Havre De Grace Real Estate & Power Co. v. Mayor of Havre De Grace

61 A. 662, 102 Md. 33, 1905 Md. LEXIS 131
CourtCourt of Appeals of Maryland
DecidedJune 21, 1905
StatusPublished
Cited by1 cases

This text of 61 A. 662 (Havre De Grace Real Estate & Power Co. v. Mayor of Havre De Grace) is published on Counsel Stack Legal Research, covering Court of Appeals of Maryland primary law. Counsel Stack provides free access to over 12 million legal documents including statutes, case law, regulations, and constitutions.

Bluebook
Havre De Grace Real Estate & Power Co. v. Mayor of Havre De Grace, 61 A. 662, 102 Md. 33, 1905 Md. LEXIS 131 (Md. 1905).

Opinion

*35 Schmucker, J.;

delivered the opinion of the Court.

This is an appeal from a decree of the Circuit Court for Harford County, in equity, dissolving a preliminary injunction and dismissing the bill upon which it had been granted. The material facts alleged in the bill are as follows:

On August the 14th, 1889, a contract was made between the Mayor and City Council of Havre de Grace of the first part, and John Faust & Son of the second part, by which Faust & Son, who were manufacturers of shoes in Baltimore; agreed to remove their business to Havre de Grace and establish and maintain in that place a shoe factory of certain dimensions within a prescribed time in consideration of the gift to them of certain land and money toward the erection of the factory, and the exemption of the factory when erected with its stock, plant and buildings, from city taxation for fifty years. The contract in addition to reciting the agreement of Faust & Son to erect and equip the factory building, contains these provisions, “They (Faust & Son) further agree that said shoe factory shall be continuously operated to its full capacity for a period of ten years from the date hereof; intending by full capacity to mean that said factory shall run as shoe factories of its size and capacity are ordinarily run, taking into consideration dull seasons, in the shoe trade, repairs to engine, boilers and machinery, strikes, fires or other unforseen and unavoidable causes. They further agree that they will give to said party of the first part ample and satisfactory security in the penalty of twenty-five thousand dollars to faithfully carry out all the provisions of their contract on their part contained.”

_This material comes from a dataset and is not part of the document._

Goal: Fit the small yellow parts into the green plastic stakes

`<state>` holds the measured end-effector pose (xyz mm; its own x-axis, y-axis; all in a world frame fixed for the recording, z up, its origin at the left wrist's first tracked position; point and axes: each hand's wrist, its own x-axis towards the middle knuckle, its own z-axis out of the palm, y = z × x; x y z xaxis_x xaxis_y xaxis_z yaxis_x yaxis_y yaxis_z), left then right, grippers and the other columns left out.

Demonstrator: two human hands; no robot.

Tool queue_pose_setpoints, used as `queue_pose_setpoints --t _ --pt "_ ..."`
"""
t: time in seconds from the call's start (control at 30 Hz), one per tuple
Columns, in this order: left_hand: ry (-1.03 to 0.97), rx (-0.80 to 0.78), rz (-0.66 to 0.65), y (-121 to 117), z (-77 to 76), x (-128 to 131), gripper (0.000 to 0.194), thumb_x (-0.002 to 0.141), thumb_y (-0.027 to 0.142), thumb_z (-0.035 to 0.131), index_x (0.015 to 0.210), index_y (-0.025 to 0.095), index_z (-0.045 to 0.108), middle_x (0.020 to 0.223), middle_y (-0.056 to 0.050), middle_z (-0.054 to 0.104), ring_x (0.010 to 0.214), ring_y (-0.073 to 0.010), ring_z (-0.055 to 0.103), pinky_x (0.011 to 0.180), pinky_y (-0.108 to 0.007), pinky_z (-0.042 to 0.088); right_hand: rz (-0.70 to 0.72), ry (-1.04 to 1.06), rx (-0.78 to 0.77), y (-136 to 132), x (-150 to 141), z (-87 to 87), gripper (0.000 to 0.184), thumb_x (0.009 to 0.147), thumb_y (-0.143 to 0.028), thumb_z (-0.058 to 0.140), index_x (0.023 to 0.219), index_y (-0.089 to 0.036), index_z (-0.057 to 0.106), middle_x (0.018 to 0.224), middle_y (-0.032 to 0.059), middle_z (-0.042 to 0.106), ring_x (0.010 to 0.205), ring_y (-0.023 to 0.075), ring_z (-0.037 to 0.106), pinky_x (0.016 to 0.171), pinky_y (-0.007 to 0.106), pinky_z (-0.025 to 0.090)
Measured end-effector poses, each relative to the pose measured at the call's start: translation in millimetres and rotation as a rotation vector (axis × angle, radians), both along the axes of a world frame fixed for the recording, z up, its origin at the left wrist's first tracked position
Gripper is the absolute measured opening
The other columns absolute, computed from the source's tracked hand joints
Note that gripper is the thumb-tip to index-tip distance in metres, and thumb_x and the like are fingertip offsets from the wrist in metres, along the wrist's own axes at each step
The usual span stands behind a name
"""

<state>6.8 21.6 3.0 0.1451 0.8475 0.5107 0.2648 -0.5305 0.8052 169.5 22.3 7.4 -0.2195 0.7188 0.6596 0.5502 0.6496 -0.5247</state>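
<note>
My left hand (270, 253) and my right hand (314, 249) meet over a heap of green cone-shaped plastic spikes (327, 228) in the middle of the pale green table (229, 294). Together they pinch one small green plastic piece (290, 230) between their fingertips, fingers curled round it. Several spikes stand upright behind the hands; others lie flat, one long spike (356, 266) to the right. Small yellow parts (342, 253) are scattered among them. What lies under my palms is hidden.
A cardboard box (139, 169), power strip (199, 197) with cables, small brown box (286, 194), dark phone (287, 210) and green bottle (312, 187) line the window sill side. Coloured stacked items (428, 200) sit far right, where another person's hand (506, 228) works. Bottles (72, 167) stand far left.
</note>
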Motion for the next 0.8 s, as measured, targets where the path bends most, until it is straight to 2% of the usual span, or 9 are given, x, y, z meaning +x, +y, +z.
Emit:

“The said party of the first part on its part covenants and agrees to pay to said parties of the second part the sum of twenty-five thousand dollars iñ cash, said cash to be deposited on or before the 15th day of September, 1889, in the First National Bank of Havre de Grace and to be used for the construction of the aforesaid buildings and improvements, to exempt said factory plant and stock, including the real estate used in connection therewith from all city taxes for fifty years; *36 to have at once conveyed to said parties of the second part in fee-simple and without cost to them all that lot designated upon the plat of said city of Havre de Grace as Square No. One Hundred and Ninety-Seven, to open, grade and pave as the other streets in said city are now improved, the streets bounding on the lot above described; to guarantee that bonds Of said party of the second part secured by a first mortgage upon the aforesaid lot and improvements proposed to be by them erected thereon to the extent of fifteen thousand dollars, bearing four per cent interest, will be negotiated at par on or before the first day of December, 1889.”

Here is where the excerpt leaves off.